--- What is required ---
Restate the records that follow word for word. Omit the images.

--- Given data ---
--- START ---
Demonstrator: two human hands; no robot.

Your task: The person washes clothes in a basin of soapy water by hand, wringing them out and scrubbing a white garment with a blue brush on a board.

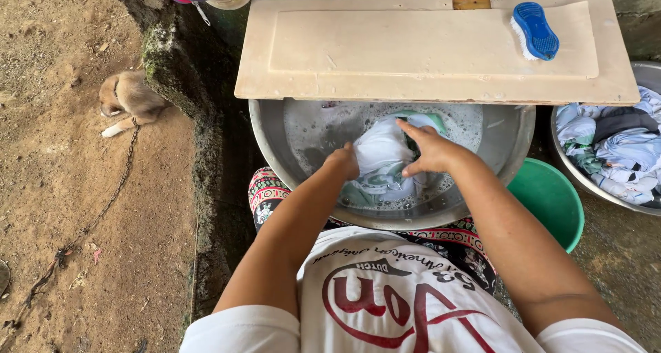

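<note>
A wet white garment [382, 157] with green print lies bunched in soapy water inside a wide metal basin [275, 136] in front of me. My left hand [342, 162] is closed on the garment's left side. My right hand [428, 151] presses and pinches its right side, fingers curled over the cloth. A pale wooden board [434, 47] lies across the far half of the basin. On its right end rests a blue scrub brush [535, 29].
A second metal basin [571, 167] at the right holds several damp clothes. A green plastic tub [551, 201] sits between the basins. A small dog [127, 98] lies chained on the dirt at the left, beyond a mossy concrete edge [172, 71].
</note>
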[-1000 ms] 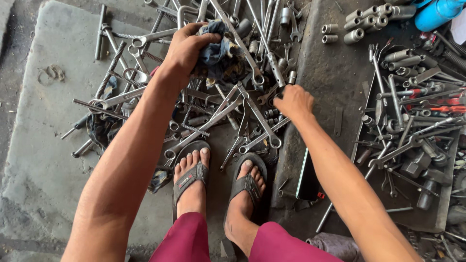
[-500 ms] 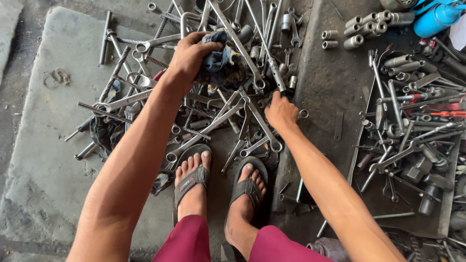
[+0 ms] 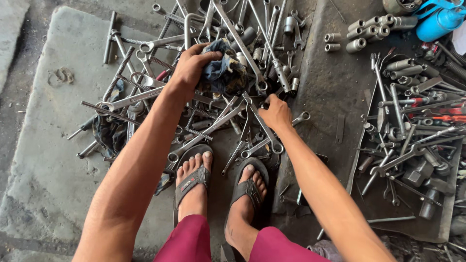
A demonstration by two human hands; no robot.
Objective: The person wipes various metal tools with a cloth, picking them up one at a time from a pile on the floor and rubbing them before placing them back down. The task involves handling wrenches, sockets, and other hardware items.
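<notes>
We record one dark blue rag (image 3: 222, 68), crumpled, clenched in the left hand (image 3: 190, 68) above the far middle of a heap of spanners (image 3: 233, 111). The rag rests against the long spanners crossing beneath it.

The right hand (image 3: 275, 114) is lowered onto the right edge of the same heap, fingers curled down among the steel; we cannot tell whether it grips a tool or only presses on it. The two hands are near each other, the right one nearer to us.

The heap lies on the floor (image 3: 43, 145), on a pale concrete slab, and holds too many overlapping spanners to count reliably. Among them at the left we note two lengths of twisted steel bar (image 3: 115, 73).

Near the heap stand two feet in dark sandals (image 3: 191, 179), side by side, toes touching the closest spanners. Two maroon trouser legs (image 3: 187, 240) show at the near edge.

Far right, a loose group of cylindrical sockets (image 3: 371, 29) lies on the dark ground; we count about nine. Beyond them is one blue container (image 3: 439, 22). At the right, a shallow metal tray (image 3: 439, 228) holds a second dense lot of sockets, spanners and red-handled tools, uncounted.
</notes>
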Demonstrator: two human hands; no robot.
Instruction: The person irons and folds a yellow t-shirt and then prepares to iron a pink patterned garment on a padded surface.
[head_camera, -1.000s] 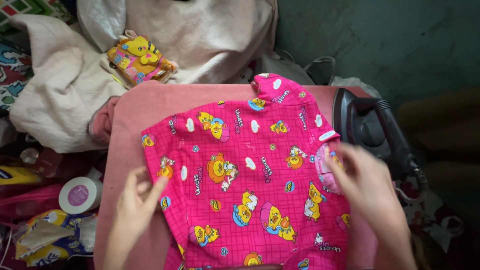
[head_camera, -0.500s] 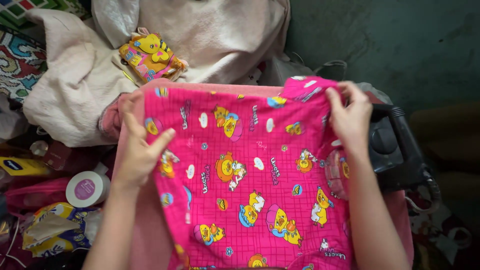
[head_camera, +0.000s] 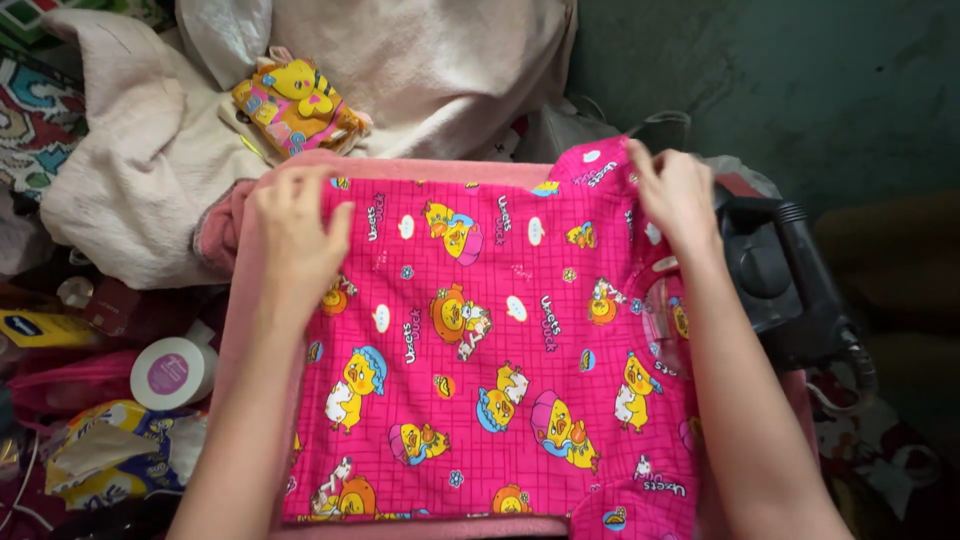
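The garment (head_camera: 500, 340), bright pink with cartoon ducks, now lies spread flat across the pink padded table (head_camera: 262, 300) in the middle of the frame, its far edge running straight along the top. Half a second ago that edge was lifted and bunched between the hands; a second ago the cloth lay skewed, with a sleeve poking up toward the top. It has since been pulled square and laid down, so the print reads smooth from the upper edge to the bottom of the frame. The left hand (head_camera: 295, 240) rests on the upper left corner of the garment, fingers (head_camera: 300, 190) loosely spread and flat on the cloth, pressing rather than pinching. The right hand (head_camera: 678, 195) sits at the upper right corner by the sleeve; its fingers (head_camera: 645, 165) are curled close together on the fabric edge, though whether they pinch it or only press on it cannot be told. Just right of that hand stands a dark iron (head_camera: 775, 280), off the garment. In the upper left lie a cream blanket (head_camera: 130, 180) and a folded yellow cloth (head_camera: 295, 105); at the left edge stands a white tub (head_camera: 168, 372) with a purple lid label.
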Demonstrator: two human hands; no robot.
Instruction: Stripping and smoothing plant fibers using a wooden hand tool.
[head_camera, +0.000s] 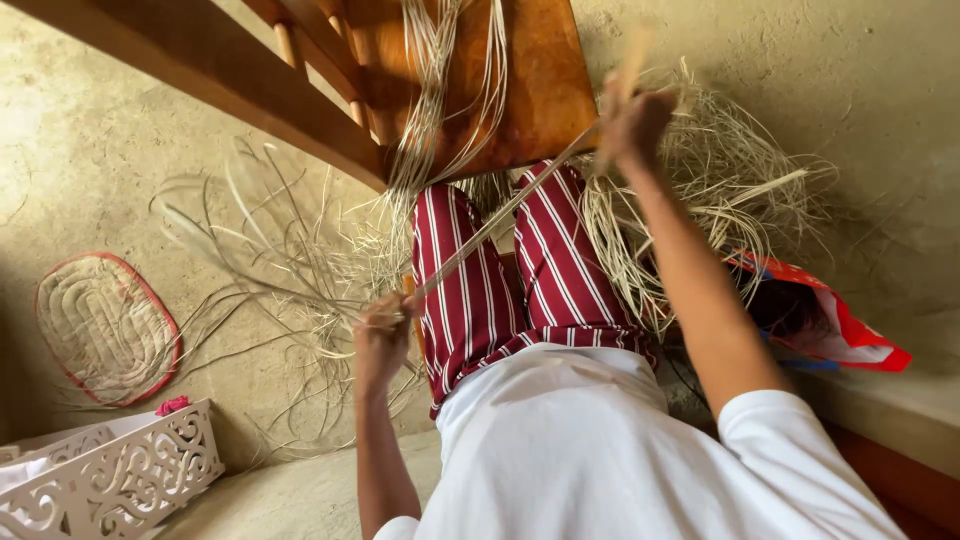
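Left hand (383, 335) is closed, fingers pinching the lower end of a long pale flat straw strip (495, 215). Right hand (632, 122), raised and blurred, grips the upper end; finger detail cannot be told. The strip runs taut, diagonally above the red-and-white striped trousers (480, 290). Loose pale straw (720, 180) lies around; a wooden chair (530, 80) stands ahead.
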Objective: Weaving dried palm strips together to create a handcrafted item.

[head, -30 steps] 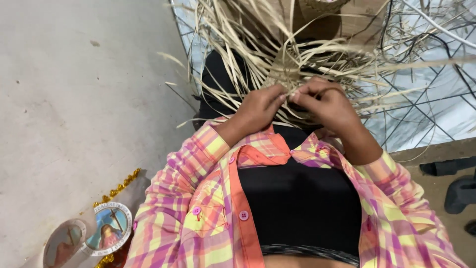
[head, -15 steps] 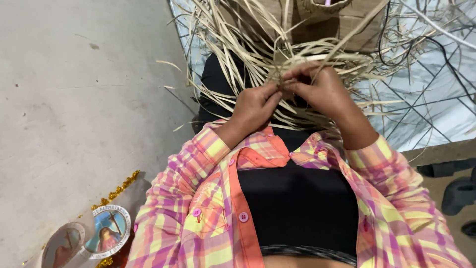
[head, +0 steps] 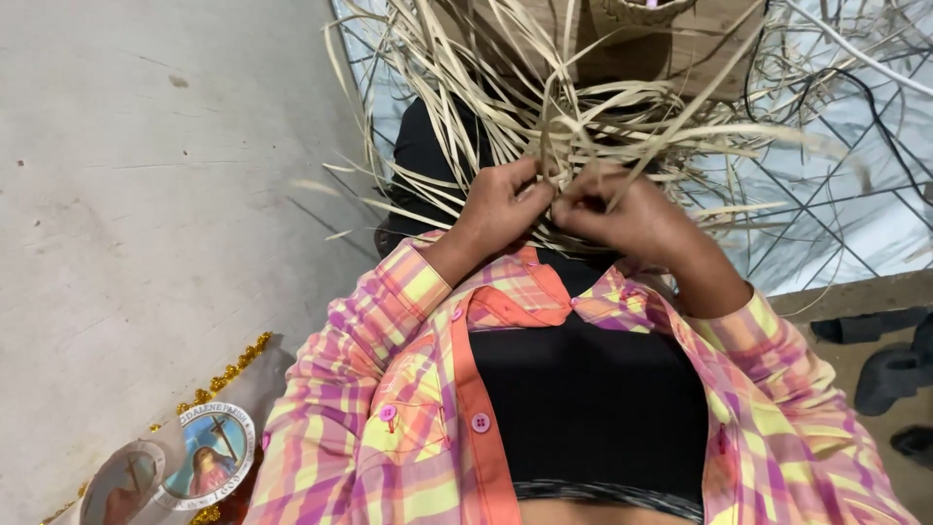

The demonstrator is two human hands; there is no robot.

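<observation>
Head view, hands: the left hand [head: 496,209] and the right hand [head: 622,209] meet at centre frame, knuckles almost touching, fingers curled and pinching thin pale strips between thumb and fingertips.
Head view, work piece: the half-woven article of flat, pale straw-coloured palm-leaf strips [head: 583,87] fills the upper middle of the frame, resting over the person's lap just above the hands.
Head view, progress: by my judgement a closely woven part sits at the top of the frame, while many loose strip ends fan out in all directions, so much plaiting appears left.
Head view, clothing: pink, orange and yellow checked shirt sleeves [head: 389,311] frame a black top at lower centre.
Head view, surroundings: a grey concrete floor [head: 146,194] takes the left side; a shiny silver sheet with dark lines [head: 855,194] lies upper right; round picture medallions with gold trim [head: 204,457] sit at lower left; dark footwear [head: 884,374] lies at the right edge.
Head view, obstruction: loose strips cross over the fingertips, partly hiding the exact grip.
</observation>
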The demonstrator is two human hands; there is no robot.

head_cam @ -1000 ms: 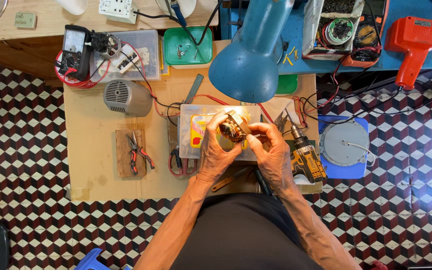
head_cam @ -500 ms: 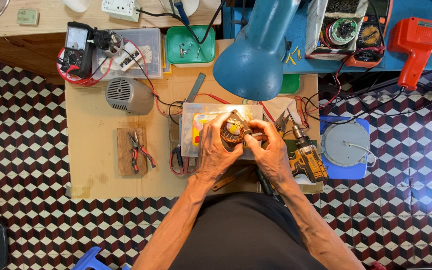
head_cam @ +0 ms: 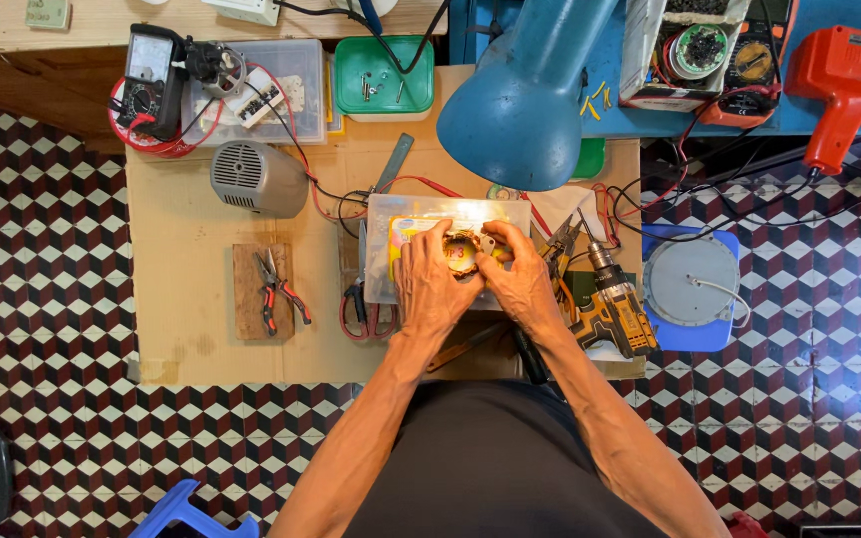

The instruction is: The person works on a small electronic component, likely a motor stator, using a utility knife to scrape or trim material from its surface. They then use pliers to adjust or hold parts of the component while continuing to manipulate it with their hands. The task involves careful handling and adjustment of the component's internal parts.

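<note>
Holding a small copper-wound motor part (head_cam: 462,253) in both hands over a low cardboard-topped table (head_cam: 186,249).

The left hand (head_cam: 430,284) and right hand (head_cam: 522,279) are both closed around the motor part, fingers wrapped on its sides, and it sits between them just above a clear plastic box (head_cam: 391,214) lit by the blue desk lamp (head_cam: 525,95). Red-handled scissors (head_cam: 363,309) lie just left of the left hand, and a yellow and black cordless drill (head_cam: 612,309) lies just right of the right hand. Farther left, red-handled pliers (head_cam: 276,289) rest on a small wooden block (head_cam: 246,324), with a grey motor housing (head_cam: 256,179) above them. A green tray (head_cam: 383,75) of small metal parts and a multimeter (head_cam: 151,75) sit at the far edge of the table. An orange power tool (head_cam: 839,75) lies on the blue bench to the right.
</note>
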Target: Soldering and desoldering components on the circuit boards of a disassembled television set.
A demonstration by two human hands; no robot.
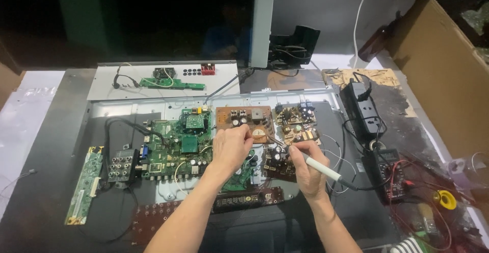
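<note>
My right hand [308, 169] grips a white soldering iron [322, 169] like a pen, its tip pointing up-left toward a small dark circuit board [277, 164]. My left hand [232, 146] is closed over the lower edge of a brown circuit board [243, 118], fingers pinched near the iron's tip; what it pinches is too small to tell. A large green main board [178, 148] lies just left of my left hand. A tan power board [295, 123] with capacitors lies above my right hand. All rest on a grey metal back panel [127, 108].
A long narrow green board [84, 184] lies at the left. A black power strip [364, 108] and a multimeter [389, 174] with red leads sit at the right. A cardboard box [448, 75] stands far right. A white panel [112, 77] with a green board lies behind.
</note>
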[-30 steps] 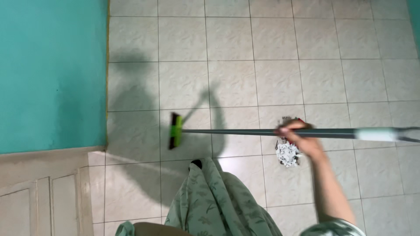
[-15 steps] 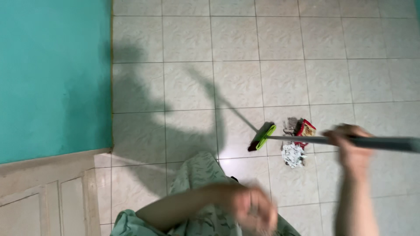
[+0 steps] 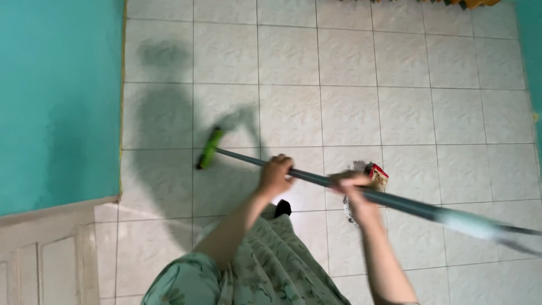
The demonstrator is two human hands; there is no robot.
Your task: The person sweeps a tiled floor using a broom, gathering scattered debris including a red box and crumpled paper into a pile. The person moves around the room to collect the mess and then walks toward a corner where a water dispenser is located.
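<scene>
Both hands now grip the grey metal broom handle (image 3: 316,178): left hand (image 3: 275,174) newly added, right hand (image 3: 353,189) clenched; green broom head (image 3: 209,148) swung leftward, away from the small litter pile (image 3: 375,172), seemingly wrappers.

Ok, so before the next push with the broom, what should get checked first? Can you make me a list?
1. Left hand wrapped round the broom handle: ok.
2. Right hand wrapped round the handle further up: ok, though blurred.
3. Green broom head down on the tiled floor: cannot tell whether it touches.
4. Rubbish pile visible: not ok, the right hand and the handle hide most of it.
5. Room beside the teal wall: ok, the broom head is apart from it.
6. Long patterned skirt away from the broom head: ok.
</scene>
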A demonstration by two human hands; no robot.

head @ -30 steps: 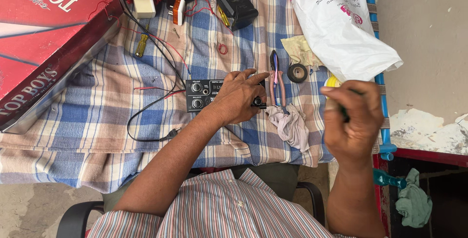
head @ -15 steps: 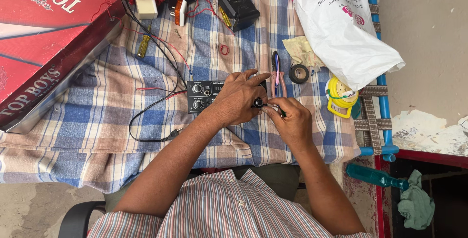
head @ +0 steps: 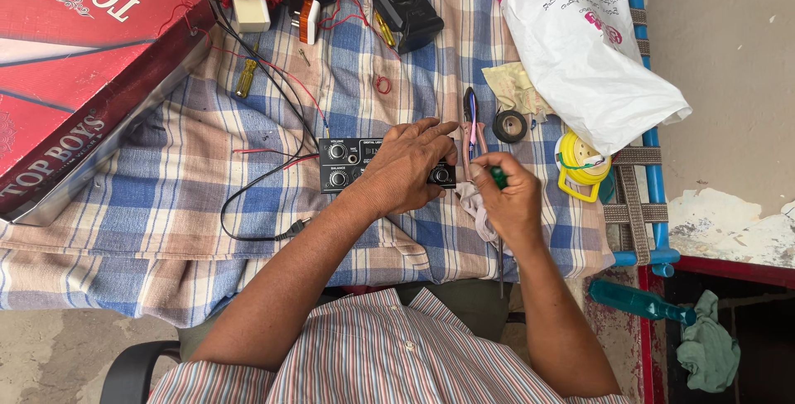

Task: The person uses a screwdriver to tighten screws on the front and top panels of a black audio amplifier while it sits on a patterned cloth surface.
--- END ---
--- Completed task ---
Demonstrator: two human hands; no robot.

Your task: The person washes clothes in a basin of soapy water by hand, wringing them out and scrubbing a white garment with a blue brush on a board.


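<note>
A wet white garment [382, 157] with green print lies bunched in soapy water inside a wide metal basin [275, 136] in front of me. My left hand [342, 162] is closed on the garment's left side. My right hand [428, 151] presses and pinches its right side, fingers curled over the cloth. A pale wooden board [434, 47] lies across the far half of the basin. On its right end rests a blue scrub brush [535, 29].
A second metal basin [571, 167] at the right holds several damp clothes. A green plastic tub [551, 201] sits between the basins. A small dog [127, 98] lies chained on the dirt at the left, beyond a mossy concrete edge [172, 71].
</note>
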[-1000 ms] 
[-500 ms] 
[+0 ms] 
A demonstration by two human hands; no robot.
Objective: The person wipes various metal tools with a cloth, picking them up one at a time from a pile on the floor and rubbing them before placing them back down. The task involves handling wrenches, sockets, and other hardware items.
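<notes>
We record one dark blue rag (image 3: 222, 68), crumpled, clenched in the left hand (image 3: 190, 68) above the far middle of a heap of spanners (image 3: 233, 111). The rag rests against the long spanners crossing beneath it.

The right hand (image 3: 275, 114) is lowered onto the right edge of the same heap, fingers curled down among the steel; we cannot tell whether it grips a tool or only presses on it. The two hands are near each other, the right one nearer to us.

The heap lies on the floor (image 3: 43, 145), on a pale concrete slab, and holds too many overlapping spanners to count reliably. Among them at the left we note two lengths of twisted steel bar (image 3: 115, 73).

Near the heap stand two feet in dark sandals (image 3: 191, 179), side by side, toes touching the closest spanners. Two maroon trouser legs (image 3: 187, 240) show at the near edge.

Far right, a loose group of cylindrical sockets (image 3: 371, 29) lies on the dark ground; we count about nine. Beyond them is one blue container (image 3: 439, 22). At the right, a shallow metal tray (image 3: 439, 228) holds a second dense lot of sockets, spanners and red-handled tools, uncounted.
</notes>
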Demonstrator: two human hands; no robot.
Instruction: The person irons and folds a yellow t-shirt and then prepares to iron a pink patterned garment on a padded surface.
[head_camera, -1.000s] 
[head_camera, -0.500s] 
[head_camera, +0.000s] 
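The garment (head_camera: 500, 340), bright pink with cartoon ducks, now lies spread flat across the pink padded table (head_camera: 262, 300) in the middle of the frame, its far edge running straight along the top. Half a second ago that edge was lifted and bunched between the hands; a second ago the cloth lay skewed, with a sleeve poking up toward the top. It has since been pulled square and laid down, so the print reads smooth from the upper edge to the bottom of the frame. The left hand (head_camera: 295, 240) rests on the upper left corner of the garment, fingers (head_camera: 300, 190) loosely spread and flat on the cloth, pressing rather than pinching. The right hand (head_camera: 678, 195) sits at the upper right corner by the sleeve; its fingers (head_camera: 645, 165) are curled close together on the fabric edge, though whether they pinch it or only press on it cannot be told. Just right of that hand stands a dark iron (head_camera: 775, 280), off the garment. In the upper left lie a cream blanket (head_camera: 130, 180) and a folded yellow cloth (head_camera: 295, 105); at the left edge stands a white tub (head_camera: 168, 372) with a purple lid label.
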Demonstrator: two human hands; no robot.
Instruction: Stripping and smoothing plant fibers using a wooden hand tool.
[head_camera, +0.000s] 
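Left hand (383, 335) is closed, fingers pinching the lower end of a long pale flat straw strip (495, 215). Right hand (632, 122), raised and blurred, grips the upper end; finger detail cannot be told. The strip runs taut, diagonally above the red-and-white striped trousers (480, 290). Loose pale straw (720, 180) lies around; a wooden chair (530, 80) stands ahead.
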Objective: Weaving dried palm strips together to create a handcrafted item.

[head, -30 steps] 
[head, -15 steps] 
[head, +0 steps] 

The demonstrator is two human hands; there is no robot.

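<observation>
Head view, hands: the left hand [head: 496,209] and the right hand [head: 622,209] meet at centre frame, knuckles almost touching, fingers curled and pinching thin pale strips between thumb and fingertips.
Head view, work piece: the half-woven article of flat, pale straw-coloured palm-leaf strips [head: 583,87] fills the upper middle of the frame, resting over the person's lap just above the hands.
Head view, progress: by my judgement a closely woven part sits at the top of the frame, while many loose strip ends fan out in all directions, so much plaiting appears left.
Head view, clothing: pink, orange and yellow checked shirt sleeves [head: 389,311] frame a black top at lower centre.
Head view, surroundings: a grey concrete floor [head: 146,194] takes the left side; a shiny silver sheet with dark lines [head: 855,194] lies upper right; round picture medallions with gold trim [head: 204,457] sit at lower left; dark footwear [head: 884,374] lies at the right edge.
Head view, obstruction: loose strips cross over the fingertips, partly hiding the exact grip.
</observation>
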The demonstrator is two human hands; there is no robot.

head_cam @ -1000 ms: 
head_cam @ -500 ms: 
head_cam @ +0 ms: 

The instruction is: The person works on a small electronic component, likely a motor stator, using a utility knife to scrape or trim material from its surface. They then use pliers to adjust or hold parts of the component while continuing to manipulate it with their hands. The task involves careful handling and adjustment of the component's internal parts.

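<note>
Holding a small copper-wound motor part (head_cam: 462,253) in both hands over a low cardboard-topped table (head_cam: 186,249).

The left hand (head_cam: 430,284) and right hand (head_cam: 522,279) are both closed around the motor part, fingers wrapped on its sides, and it sits between them just above a clear plastic box (head_cam: 391,214) lit by the blue desk lamp (head_cam: 525,95). Red-handled scissors (head_cam: 363,309) lie just left of the left hand, and a yellow and black cordless drill (head_cam: 612,309) lies just right of the right hand. Farther left, red-handled pliers (head_cam: 276,289) rest on a small wooden block (head_cam: 246,324), with a grey motor housing (head_cam: 256,179) above them. A green tray (head_cam: 383,75) of small metal parts and a multimeter (head_cam: 151,75) sit at the far edge of the table. An orange power tool (head_cam: 839,75) lies on the blue bench to the right.
</note>
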Target: Soldering and desoldering components on the circuit boards of a disassembled television set.
A demonstration by two human hands; no robot.
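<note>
My right hand [308, 169] grips a white soldering iron [322, 169] like a pen, its tip pointing up-left toward a small dark circuit board [277, 164]. My left hand [232, 146] is closed over the lower edge of a brown circuit board [243, 118], fingers pinched near the iron's tip; what it pinches is too small to tell. A large green main board [178, 148] lies just left of my left hand. A tan power board [295, 123] with capacitors lies above my right hand. All rest on a grey metal back panel [127, 108].
A long narrow green board [84, 184] lies at the left. A black power strip [364, 108] and a multimeter [389, 174] with red leads sit at the right. A cardboard box [448, 75] stands far right. A white panel [112, 77] with a green board lies behind.
</note>
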[-30 steps] 
[-15 steps] 
[+0 steps] 
The demonstrator is two human hands; there is no robot.
Your task: The person sweeps a tiled floor using a broom, gathering scattered debris including a red box and crumpled paper into a pile. The person moves around the room to collect the mess and then walks toward a corner where a water dispenser is located.
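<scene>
Both hands now grip the grey metal broom handle (image 3: 316,178): left hand (image 3: 275,174) newly added, right hand (image 3: 353,189) clenched; green broom head (image 3: 209,148) swung leftward, away from the small litter pile (image 3: 375,172), seemingly wrappers.

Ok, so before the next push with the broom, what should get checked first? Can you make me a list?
1. Left hand wrapped round the broom handle: ok.
2. Right hand wrapped round the handle further up: ok, though blurred.
3. Green broom head down on the tiled floor: cannot tell whether it touches.
4. Rubbish pile visible: not ok, the right hand and the handle hide most of it.
5. Room beside the teal wall: ok, the broom head is apart from it.
6. Long patterned skirt away from the broom head: ok.
</scene>
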A demonstration by two human hands; no robot.

head @ -30 steps: 
head @ -15 steps: 
head @ +0 steps: 

Task: The person uses a screwdriver to tighten screws on the front and top panels of a black audio amplifier while it sits on a patterned cloth surface.

No additional lines are needed for this answer.